Pour que l'entente soit acceptée par les parties, il faudra que celle-ci soit entérinée par tous les groupes d'actionnaires qui ont entamé des procédures de recours collectifs contre Nortel tant au Québec, au Canada qu'aux États-Unis, ou ailleurs dans le monde. Une parenthèse: même si les recours déposés au Québec portent sur des périodes plus courtes, il appert qu'ils seront amendés pour se conformer à l'entente américaine, a laissé entendre Me Daniel Belleau, du cabinet Belleau Lapointe. (En passant, la mécanique par laquelle les victimes de Nortel pourront déposer leurs demandes de dédommagement n'est pas encore établie. On vous tiendra au courant lorsque les informations seront disponibles.)

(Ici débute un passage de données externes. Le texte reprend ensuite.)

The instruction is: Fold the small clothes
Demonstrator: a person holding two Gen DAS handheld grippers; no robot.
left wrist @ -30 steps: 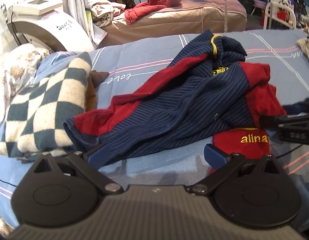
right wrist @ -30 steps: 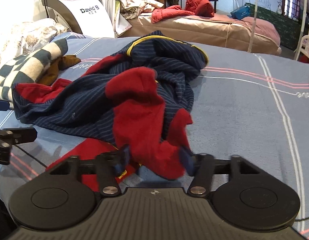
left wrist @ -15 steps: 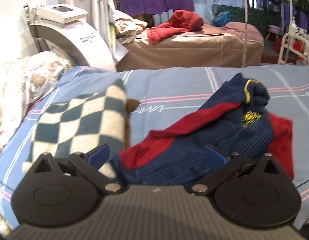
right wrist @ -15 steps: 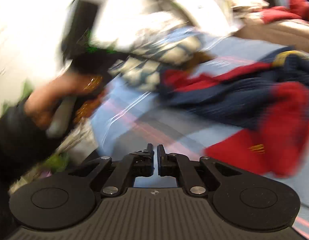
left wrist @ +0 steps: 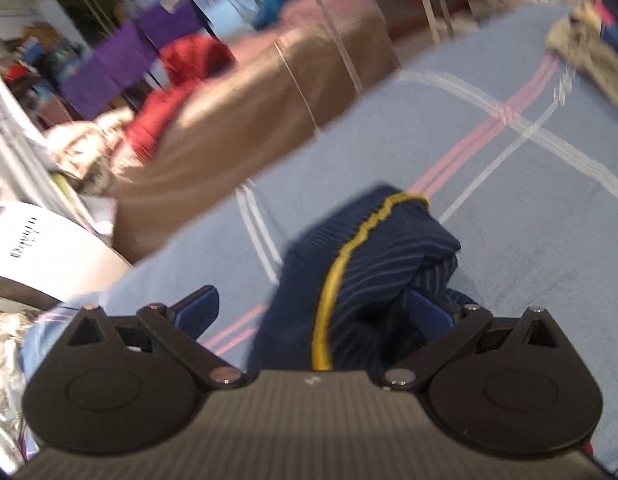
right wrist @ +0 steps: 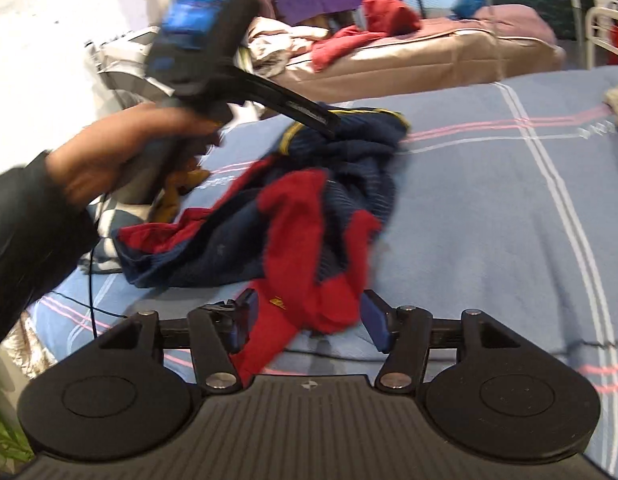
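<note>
Left gripper (left wrist: pixel 313 312): fingers apart, straddling shirt (left wrist: pixel 373 264) collar.
Right gripper (right wrist: pixel 307 320): just opened, fingers apart around red hem.
Shirt axis: collar far, hem near, on bed (right wrist: pixel 489 200).

The left gripper (left wrist: pixel 313 312) is now sitting over the shirt's (left wrist: pixel 373 264) navy collar end with its yellow trim, jaws spread wide and the fabric lying between them, where a second ago it was looking across the whole crumpled garment and, half a second ago, at the checked blanket beside it. The right gripper (right wrist: pixel 309 320) has just been opening from nearly closed, and its jaws are now standing wide with the red part of the shirt (right wrist: pixel 309 240) between them, not pinched. The left hand (right wrist: pixel 121 156) is showing higher and nearer the collar in the right wrist view.
</note>
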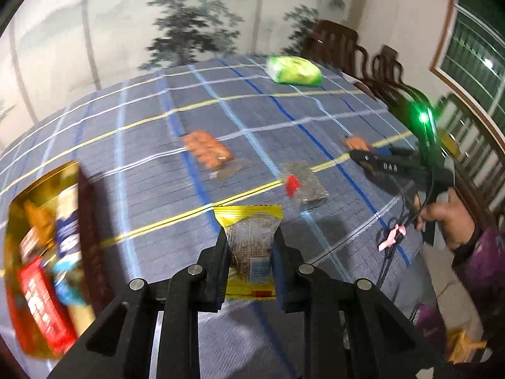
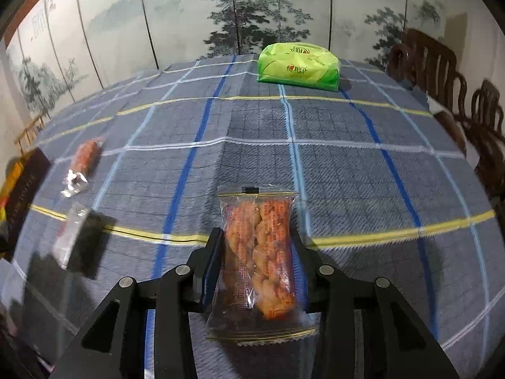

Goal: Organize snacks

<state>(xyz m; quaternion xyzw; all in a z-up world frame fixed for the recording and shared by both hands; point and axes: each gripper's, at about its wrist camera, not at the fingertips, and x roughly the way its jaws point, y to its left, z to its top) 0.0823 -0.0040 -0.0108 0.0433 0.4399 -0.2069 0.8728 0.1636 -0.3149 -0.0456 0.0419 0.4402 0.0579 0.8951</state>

Par ailleurs, comme dans tout règlement de litige, il y a aura des perdants. Et dans ce cas-ci, les perdants... ce sont les actionnaires de Nortel qui ont conservé leurs positions intactes lors des deux périodes visées. Aucun dédommagement n'est actuellement prévu pour ces fidèles actionnaires, même si nombre d'entre eux ont conservé leurs titres en raison des informations trompeuses que la direction de l'entreprise avait publiées.
Et d'une façon encore plus globale, la compensation financière de 2,5 milliards US sera évidemment épongée par tous les actionnaires de Nortel, lesquels doivent subir une dilution de valeur de leurs actions de 20 %.
La Caisse absente
Dans toute cette bataille juridique que Teachers', des groupes d'investisseurs et d'autres fonds institutionnels ont mené contre la haute direction de Nortel, soulignons l'absence totale de la Caisse de dépôt et placement du Québec.
La plus grosse caisse de retraite au Canada et son président Henri-Paul Rousseau n'ont pas levé le petit doigt pour aider les victimes du scandale de Nortel. Pourtant, s'il y a une caisse de retraite qui a mangé toute une claque avec le scandale de Nortel, c'est bien la Caisse de dépôt et placement.
En août 2000, la position de la Caisse de dépôt dans Nortel (43 millions d'actions) valait à un certain moment quelque 5,3 milliards de dollars. Quatre mois plus tard, cette même position ne valait plus que 2,1 milliards.
Dans les mois qui suivent, la Caisse double sa position et se retrouve à la fin de décembre 2001 avec 87,2 millions d'actions. Mais la valeur de sa position continue de fondre et s'établit à 1 milliard seulement.
La débandade de Nortel se poursuit de plus belle et à la fin de décembre 2002, la position de la Caisse est la suivante: 60 millions d'actions, mais une valeur de seulement 151 millions de dollars. Le trou s'est creusé d'une autre 850 millions. Au dernier relevé disponible, celui du 31 décembre 2004, la position de la Caisse dans Nortel s'établissait à 37,5 millions d'actions, pour une valeur globale de 156 millions.
Entre août 2000 et la fin de décembre 2004, la Caisse a vu la valeur de ses actions de Nortel fondre de quelque 5 milliards de dollars.
Malgré cette énorme perte, la haute direction n'a jamais jugé bon de s'impliquer dans les recours contre la manipulation des états financiers de Nortel.
Qui plus est, sous prétexte de se réserver une marge de manoeuvre dans certains dossiers, la Caisse refuse toujours de devenir membre de la Coalition canadienne pour la bonne gouvernance des entreprises canadiennes.
Elle préfère s'en tenir à un petit rôle d'observateur.
Regroupant une quarantaine d'investisseurs institutionnels (caisses de retraite, fonds communs de placement, gros gestionnaires de portefeuilles institutionnels), la Coalition pour la bonne gouvernance a été fondée par Claude Lamoureux de Teachers' et le réputé gestionnaire montréalais Stephen Jarislowsky.
La préoccupation de la Coalition? Forcer les grandes entreprises inscrites à la Bourse de Toronto à mettre en place des mesures de bonne gouvernance dans le but d'éviter autant que possible de se retrouver avec d'autres scandaleuses affaires de manipulation comptable et boursière, comme ce fut le cas avec Nortel.